Coach Pope, thank you for joining us today on “Therefore, What?” How are you?

Mark Pope: I’m great Boyd. Happy to be here my friend.

BM: Well, it seems like it’s been light years since we last spoke, which was on your first day on the job. You had a a wild ride and an incredible season and I want to start right where we left off. You were there, first day on the job, in the interview, you break the chair and you say we’re going to break things around here in order to get better.

MP: Oh man, I forgot about that. You’re right. That’s fantastic.

BM: So what did you break and what did you build during this season?

MP: That’s a big question. I’ll give you the simplest answer I have, which is that I just got to witness some really special things. I got to witness a staff come together with a common cause. I got to witness players, most importantly, rally around each other and genuinely — and this is so rare — genuinely sacrifice for each other for the well-being of the team, and for something bigger than themselves. I got to witness, on the fun side, this extraordinary BYU fan base, and appreciate even deeper than I did before I got here how much this program means to people in a multitude of different areas of their lives. 

BM: So let’s break that down just a little bit. We’re doing this kind of like game film today. I think one of the most challenging things to do in today’s world, whether it’s in a business, an organization, especially on a team, coming in as a new leader and creating that culture in an organization. And by the end of the season, it was very clear that you had a locker room that was unique. As you mentioned, they were sacrificing for each other. It’s rare anytime, but it’s really rare to do that with a group of players that are really experiencing you for the first time.

MP: Yeah, we’ll continue to do an autopsy on this season for the next several months, but looking back, I think it was a combination, a lot of things. 

Most importantly, we inherited a group that was pretty humble. And when I say that, what I mean is they had tried to do things their way. They had tried to do things fighting for their own agenda and their own identity and their own good fortune, and I think they’d reaped the fruits of that. And while they had a lot of success, they just didn’t get to the ultimate goal of where they were chasing. 

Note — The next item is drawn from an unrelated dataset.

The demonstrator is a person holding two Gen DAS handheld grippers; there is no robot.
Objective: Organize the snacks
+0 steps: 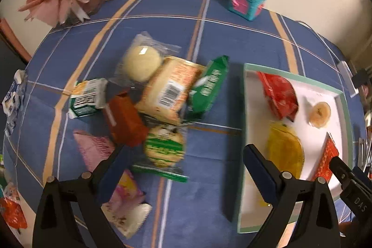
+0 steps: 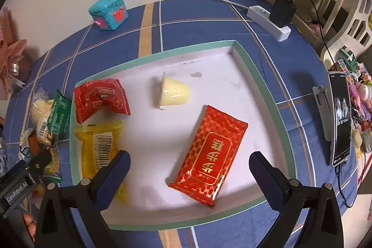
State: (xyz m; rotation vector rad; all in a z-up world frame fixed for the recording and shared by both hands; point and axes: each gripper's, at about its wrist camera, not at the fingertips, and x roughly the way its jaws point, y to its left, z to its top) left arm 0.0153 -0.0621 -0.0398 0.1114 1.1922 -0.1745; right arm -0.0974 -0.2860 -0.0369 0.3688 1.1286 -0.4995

I think they recognized that the little part of them that was fighting for themselves was leaving them surprisingly empty. And so we inherited a humble group that was determined to take one last big swing at things and give it a shot. And then of course, the summer was full of all kinds of things. 

So we inherited that great group that had some humility. We had to deal with a bunch of tough issues and make a bunch of hard decisions during the course of the summer. All of that laid the foundation. And they put in a lot of work in small groups during the summer. And that gave us a tabula rasa in a really good, healthy way.

BYU celebrates a win over Saint Mary’s in an NCAA basketball game in Provo at the Marriott Center on Saturday, Feb. 1, 2020. BYU won 81-79. | Scott G Winterton, Deseret News

BM: I think it’s so important, and it really was evident, that there was great trust between you and the players. But I think there was also trust because you trusted them, you did let them build this thing.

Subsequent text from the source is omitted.